The first generation data lakes were systems based on the Apache Hadoop stack in the company's own data center. With these early platforms, the complexity of the technology, consisting of numerous open source components and the connection with the required timeliness, were also challenging. Due to the change in the market situation of commercial distribution providers and the general strategy of increased use of the cloud, this is shifting in the case of data lakes of the second generation: At Use of native cloud services and or dedicated managed Hadoop environments The complexity of the management of the base platform is massively simplified.
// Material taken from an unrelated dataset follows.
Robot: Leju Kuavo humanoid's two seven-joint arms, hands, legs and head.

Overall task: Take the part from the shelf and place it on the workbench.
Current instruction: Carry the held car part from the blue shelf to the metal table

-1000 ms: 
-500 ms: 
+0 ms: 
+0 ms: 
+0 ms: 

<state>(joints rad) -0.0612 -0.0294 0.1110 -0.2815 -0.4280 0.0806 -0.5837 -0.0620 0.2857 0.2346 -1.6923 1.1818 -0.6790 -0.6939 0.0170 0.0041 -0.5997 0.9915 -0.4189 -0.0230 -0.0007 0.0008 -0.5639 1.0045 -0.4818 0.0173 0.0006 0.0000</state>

Thus, the entry barrier has fallen and today it can be used for almost any company size.

However, the recommendation remains valid to only use technology when a clear use case evaluation and prioritization on a roadmap has been defined as the cornerstone of the application!
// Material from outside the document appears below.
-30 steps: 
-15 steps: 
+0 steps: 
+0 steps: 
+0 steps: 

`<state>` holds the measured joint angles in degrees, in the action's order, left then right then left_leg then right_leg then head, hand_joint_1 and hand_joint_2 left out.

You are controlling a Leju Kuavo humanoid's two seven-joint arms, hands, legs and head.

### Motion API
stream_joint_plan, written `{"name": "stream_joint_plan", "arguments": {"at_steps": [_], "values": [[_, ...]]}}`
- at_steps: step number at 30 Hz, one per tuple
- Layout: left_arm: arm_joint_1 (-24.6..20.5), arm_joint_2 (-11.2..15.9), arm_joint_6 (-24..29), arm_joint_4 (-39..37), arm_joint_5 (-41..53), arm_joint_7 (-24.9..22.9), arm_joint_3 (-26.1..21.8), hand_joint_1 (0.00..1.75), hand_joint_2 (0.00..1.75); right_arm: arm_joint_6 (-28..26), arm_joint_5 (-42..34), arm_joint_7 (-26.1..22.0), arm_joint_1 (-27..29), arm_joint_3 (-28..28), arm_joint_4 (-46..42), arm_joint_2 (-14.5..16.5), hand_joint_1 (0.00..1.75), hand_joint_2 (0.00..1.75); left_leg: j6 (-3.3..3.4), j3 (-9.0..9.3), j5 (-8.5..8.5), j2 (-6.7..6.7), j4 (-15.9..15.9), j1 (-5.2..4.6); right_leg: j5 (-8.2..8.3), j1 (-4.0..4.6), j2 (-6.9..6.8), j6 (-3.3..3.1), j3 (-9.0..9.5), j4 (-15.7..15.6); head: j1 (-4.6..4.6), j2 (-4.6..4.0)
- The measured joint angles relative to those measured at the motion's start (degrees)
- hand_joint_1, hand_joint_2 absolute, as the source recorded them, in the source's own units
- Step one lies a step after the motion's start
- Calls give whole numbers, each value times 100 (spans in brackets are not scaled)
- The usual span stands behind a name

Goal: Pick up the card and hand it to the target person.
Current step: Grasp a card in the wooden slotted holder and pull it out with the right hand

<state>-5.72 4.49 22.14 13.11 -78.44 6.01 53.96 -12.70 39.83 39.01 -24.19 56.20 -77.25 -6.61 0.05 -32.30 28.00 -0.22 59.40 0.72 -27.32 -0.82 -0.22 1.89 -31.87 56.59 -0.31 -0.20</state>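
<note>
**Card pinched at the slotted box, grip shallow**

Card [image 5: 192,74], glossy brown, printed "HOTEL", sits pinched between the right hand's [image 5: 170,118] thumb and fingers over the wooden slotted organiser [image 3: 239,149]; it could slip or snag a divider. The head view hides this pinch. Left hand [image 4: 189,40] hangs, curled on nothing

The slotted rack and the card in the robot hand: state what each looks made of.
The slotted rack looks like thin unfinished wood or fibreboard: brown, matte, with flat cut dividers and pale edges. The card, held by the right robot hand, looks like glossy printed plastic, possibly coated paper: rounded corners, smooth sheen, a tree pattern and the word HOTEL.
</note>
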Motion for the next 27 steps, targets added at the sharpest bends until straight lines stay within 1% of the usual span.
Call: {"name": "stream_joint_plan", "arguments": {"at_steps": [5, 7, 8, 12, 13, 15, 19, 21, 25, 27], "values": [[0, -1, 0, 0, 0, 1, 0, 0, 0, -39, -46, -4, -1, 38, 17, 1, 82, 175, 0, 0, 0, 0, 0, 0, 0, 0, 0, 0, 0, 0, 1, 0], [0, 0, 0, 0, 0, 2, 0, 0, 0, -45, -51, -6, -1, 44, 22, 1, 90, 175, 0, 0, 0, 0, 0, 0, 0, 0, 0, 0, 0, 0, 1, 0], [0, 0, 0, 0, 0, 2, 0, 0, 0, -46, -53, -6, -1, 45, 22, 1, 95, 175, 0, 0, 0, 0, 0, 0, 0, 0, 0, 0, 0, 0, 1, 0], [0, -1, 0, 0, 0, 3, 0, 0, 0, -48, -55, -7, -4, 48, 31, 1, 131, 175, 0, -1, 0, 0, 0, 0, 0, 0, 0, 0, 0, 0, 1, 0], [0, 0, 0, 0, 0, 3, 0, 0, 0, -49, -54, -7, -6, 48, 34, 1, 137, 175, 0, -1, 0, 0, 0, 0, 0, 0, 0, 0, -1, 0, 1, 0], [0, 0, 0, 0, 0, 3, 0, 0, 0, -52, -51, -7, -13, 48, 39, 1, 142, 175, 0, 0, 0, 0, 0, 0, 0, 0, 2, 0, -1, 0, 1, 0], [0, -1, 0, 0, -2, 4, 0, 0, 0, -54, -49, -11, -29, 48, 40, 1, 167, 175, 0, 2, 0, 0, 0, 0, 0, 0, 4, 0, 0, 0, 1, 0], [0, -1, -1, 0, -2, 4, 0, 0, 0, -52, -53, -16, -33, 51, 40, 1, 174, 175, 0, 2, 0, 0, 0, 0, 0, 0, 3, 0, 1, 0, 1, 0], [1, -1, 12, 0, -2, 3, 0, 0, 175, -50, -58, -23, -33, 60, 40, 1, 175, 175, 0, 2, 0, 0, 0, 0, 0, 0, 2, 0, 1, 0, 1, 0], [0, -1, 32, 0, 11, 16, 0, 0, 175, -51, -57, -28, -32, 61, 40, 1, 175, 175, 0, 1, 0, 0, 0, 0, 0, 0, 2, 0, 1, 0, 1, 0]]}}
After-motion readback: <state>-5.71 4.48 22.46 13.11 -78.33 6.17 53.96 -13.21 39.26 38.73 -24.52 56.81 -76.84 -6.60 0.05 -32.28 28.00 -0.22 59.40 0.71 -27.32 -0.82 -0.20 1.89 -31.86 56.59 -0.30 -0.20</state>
Choosing the right technology

The decision to select the components to be initially used must be carefully considered and alternatives from the market for commercial, open source and cloud services options must be continuously searched for and evaluated in order to be able to create optimal added value for the company.
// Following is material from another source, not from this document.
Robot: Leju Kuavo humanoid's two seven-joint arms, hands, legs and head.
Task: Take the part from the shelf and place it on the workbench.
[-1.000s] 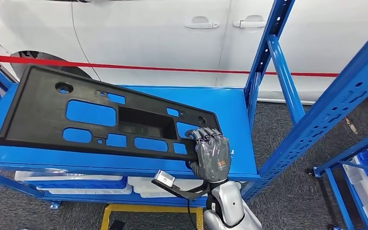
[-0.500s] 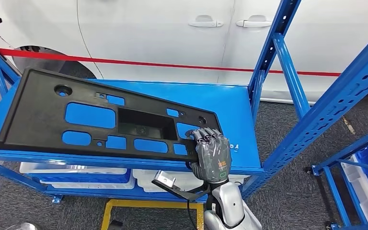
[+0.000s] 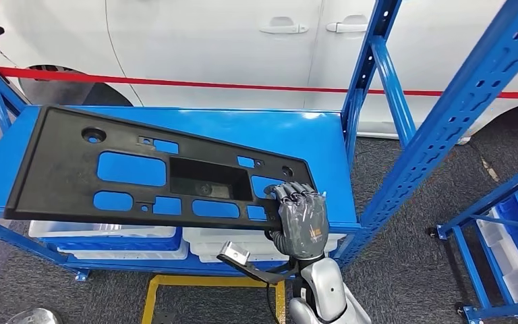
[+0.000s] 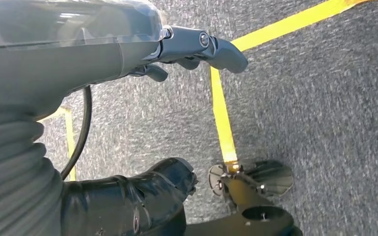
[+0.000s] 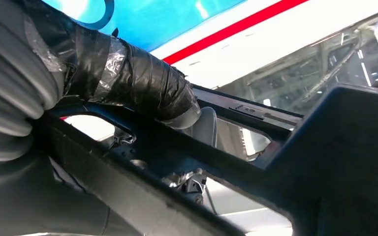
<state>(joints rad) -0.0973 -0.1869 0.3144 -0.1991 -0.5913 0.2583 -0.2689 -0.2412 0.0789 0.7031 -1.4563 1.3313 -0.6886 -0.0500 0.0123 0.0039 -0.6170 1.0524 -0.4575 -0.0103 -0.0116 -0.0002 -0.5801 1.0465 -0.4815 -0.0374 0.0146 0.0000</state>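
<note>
We see the part (image 3: 141, 175), a long flat black plastic panel with many cut-out windows and a deeper rectangular pocket near its middle, lying over the top level of the blue shelf (image 3: 310, 142). It stretches from the left end of this level towards the front right, and its near right corner reaches the front edge of the shelf.

Our right hand (image 3: 300, 219) grips this near right corner. In the head view the dark fingers (image 3: 291, 194) are curled over the top of the panel, beside one of the small windows, while the body of the hand stands in front of the shelf edge. In the right wrist view the taped thumb (image 5: 138, 83) presses against a black rib of the part from the other side, so the corner is held between thumb and fingers.

Our left hand (image 4: 197, 46) hangs over grey carpet with yellow floor lines (image 4: 221, 118). Its fingers are loosely bent and apart, and they hold nothing.

Below the top level of the shelf there are white bins (image 3: 108, 233). Behind the shelf stands a white car (image 3: 209, 40), with a red tape (image 3: 175, 84) stretched in front of it. To the right we see a blue upright post (image 3: 445, 128) and a second blue rack (image 3: 506, 243) with white bins.
</note>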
When selecting the components to be selected for your own company, in addition to the functional requirements in industrial use, the protection of trade secrets from (global) competitors and legal aspects, such as the use of the platform with data from countries in which legal Restrict data exchange geographically, in the foreground. A special feature of machine manufacturers is the additional challenge of accessing the data of their own machines in the customer context, since machines from different manufacturers are often used in combination and customers, in turn, do not disclose all data to protect their company.

Another area of ​​tension is the requirements of productive use cases versus the needs of data science users. Here, too, the approach has changed over time: If you first tried to build platforms that could serve all usage profiles - from the provision of an API for a customer portal with high response time requirements to complex analytical queries - the breakdown has changed this proved to be more practicable on various technical platforms.

The key conditions in practice

When setting up a data lake initiative, key conditions are found in practice as the basis for successful implementation, which are similar to those of the implementation of a central data warehouse: A strong management decision for setting up and using a central platform initiative and the resulting, in many cases not yet implemented , close cooperation between specialist and production IT, possibly also product development, are elementary. In this way, not only diverse data are brought together, but also knowledge of this data, such as the signals from individual sensors and the interpretation of the states as a system, is combined.

Last but not least, the operation of a data lake must be set up flexibly and holistically: A DevOps team has proven itself as best practice, which continuously develops the platform and keeps it stable in operation.

Conclusion

In conclusion, it can be summarized that every Industry 4.0 initiative needs a data lake platform. The technological entry barrier has fallen, but still requires well-founded planning of the architecture. The basis should be a roadmap for use in use cases. In order to maximize the resulting long-term added value, it is also important to create the necessary organizational prerequisites for the successful use of a data lake platform in addition to the technology.

Dr. CARSTEN DITTMAR

Dr. Carsten Dittmar is Partner and Area Director West at Alexander Thamm GmbH. He also heads the Strategy Practice at Alexander Thamm GmbH. For over 20 years he has been working intensively on the fields of business analytics, data science and artificial intelligence with a focus on strategic and organizational advice on data-driven initiatives. Dr. Carsten Dittmar is a European TDWI Fellow and author of various specialist publications and speaker at numerous specialist events.